Identification of eligible image for Alt Text Flow C: Article Editor
Closed, ResolvedPublic
Actions

Assigned To

None

Authored By

	HNordeenWMF
	Jun 18 2024, 6:23 PM

Description

Background

For experiment group C (Article flow), we want to prompt users to add missing alt text after they have published an edit on any article containing an image in need of alt text.

In order to know when to show the prompt, we need to

Check whether there is an eligible image in the article. Surface the first eligible image in the article for the alt text prompt (What this task focuses on)
Check whether an edit was eligible (any edit made by a logged-in user on an article in the mainspace).
If there is an eligible image in that article, and the edit was eligible, show the Alt text prompt.

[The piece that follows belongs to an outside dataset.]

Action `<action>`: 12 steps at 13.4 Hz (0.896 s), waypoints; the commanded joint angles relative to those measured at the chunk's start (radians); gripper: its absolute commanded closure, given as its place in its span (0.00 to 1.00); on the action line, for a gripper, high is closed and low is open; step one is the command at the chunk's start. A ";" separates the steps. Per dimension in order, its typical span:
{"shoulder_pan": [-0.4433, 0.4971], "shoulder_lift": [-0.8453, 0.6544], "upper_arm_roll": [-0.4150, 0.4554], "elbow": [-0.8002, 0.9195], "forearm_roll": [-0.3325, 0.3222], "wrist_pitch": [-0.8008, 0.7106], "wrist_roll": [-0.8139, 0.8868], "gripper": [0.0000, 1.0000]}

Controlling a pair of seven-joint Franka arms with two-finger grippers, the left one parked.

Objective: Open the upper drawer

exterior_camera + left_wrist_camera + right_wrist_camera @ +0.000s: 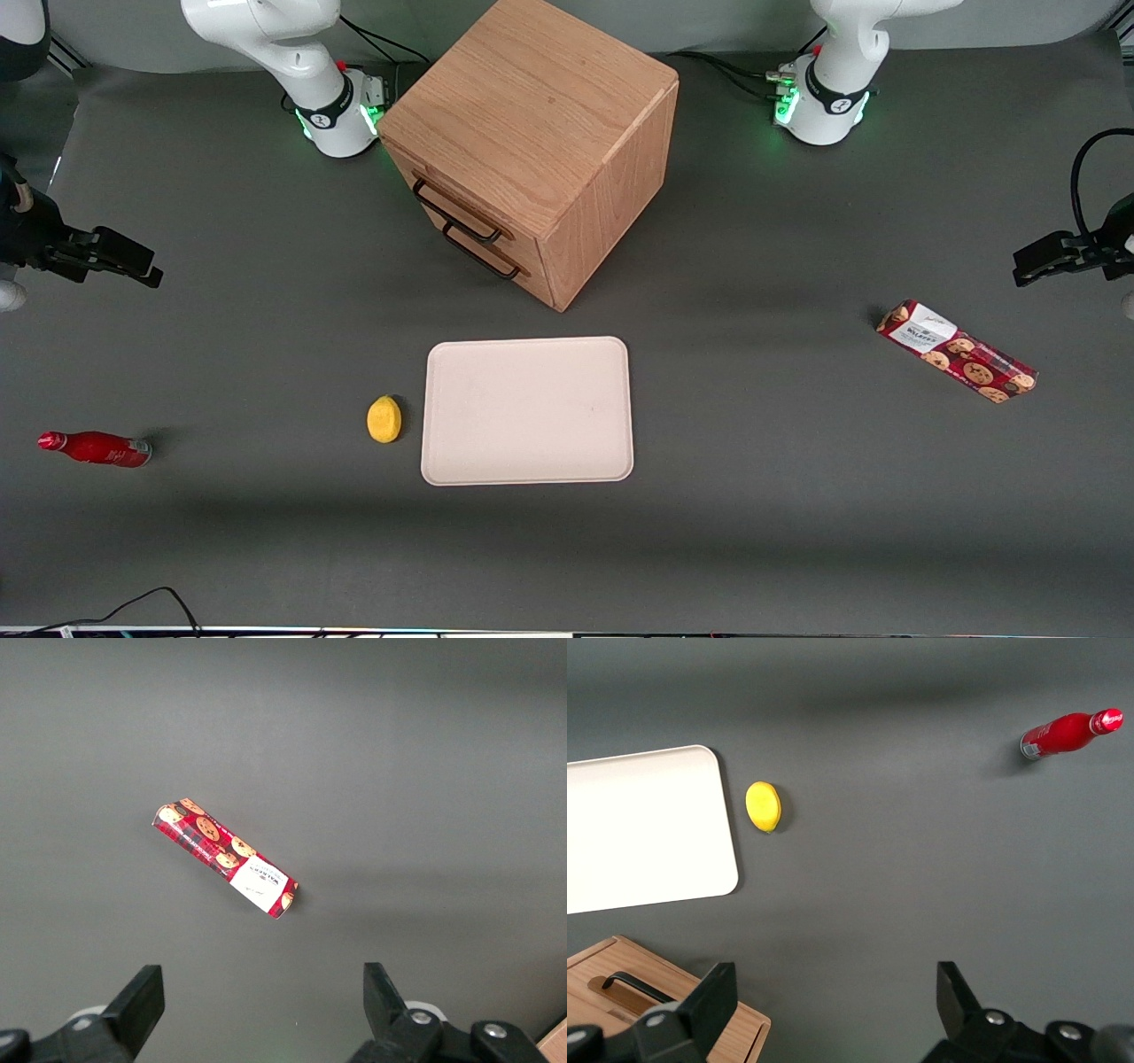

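Note:
The light-oak cabinet (532, 142) stands mid-table, turned so its drawer fronts face the working arm's end. The upper drawer (440, 197) looks shut, its long black bar handle (456, 214) just above the lower drawer's twin handle (483, 257). My gripper (146, 270) hovers over the table toward the working arm's end, well away from the cabinet, open and empty. In the right wrist view my gripper (833, 1001) frames bare mat, with a cabinet corner (735, 1028) and a black handle (633, 988) beside one finger.
A pale tray (527, 412) lies nearer the front camera than the cabinet, with a yellow lemon (384, 418) beside it. A red bottle (96, 448) lies toward the working arm's end. A red cookie box (957, 351) lies toward the parked arm's end.

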 commanded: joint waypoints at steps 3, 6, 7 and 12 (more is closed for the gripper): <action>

Sampling into control or group C should happen immediately after a user publishes an eligible edit from the main editor. If they are sorted into group C, they should see the alt text prompt.

Requirements

Location & wikitext of one eligible image in need of alt text is identified
Latency under 2 seconds for eligible image check and identification, to minimize the lag between when a user publishes the first edit, and when we show the prompt
Localized parameters should be supported
We should not suggest images to users for adding Alt text where any of the following are true
- The image is not linked to its common page, and has “|link=|alt=” or the local equivalent in magic words
- The image is below 100x100 pixels as defined in the wikitext, indicating it is an icon.
- The image images has any aria accessibility attributes such as ariahidden=true or role=presentation

Open question:

Should we exclude images in templates due to the specific formatting required? (infoboxes, galleries, timelines, or math formulas from our suggestions as they have specific formats)

References

Spike: T344378: Spike: How to obtain articles that have images with missing alt text answered the questions:

Question 1: If we have the wikitext of an article, how do we tell if it has images with missing alt text?
Question 2: How do we insert alt text into an existing File link?
Question 3: How do we get a list and/or queue of articles that have images with missing alt text?

Related Objects
Search...

		Status	Subtype	Assigned	Task
		Open		None	T357437 [Epic] Alt-Text Suggested Edit Experiment on iOS
		Resolved		None	T367908 Identification of eligible image for Alt Text Flow C: Article Editor

Event Timeline

HNordeenWMF created this task.Jun 18 2024, 6:23 PM

Restricted Application added a subscriber: Aklapper. · View Herald TranscriptJun 18 2024, 6:24 PM

HNordeenWMF updated the task description. (Show Details)Jun 18 2024, 6:48 PM

HNordeenWMF renamed this task from Identification of eligible articles for Alt Text article flow C to Identification of eligible image for Alt Text Flow C: Article Editor.Jun 18 2024, 6:54 PM

HNordeenWMF updated the task description. (Show Details)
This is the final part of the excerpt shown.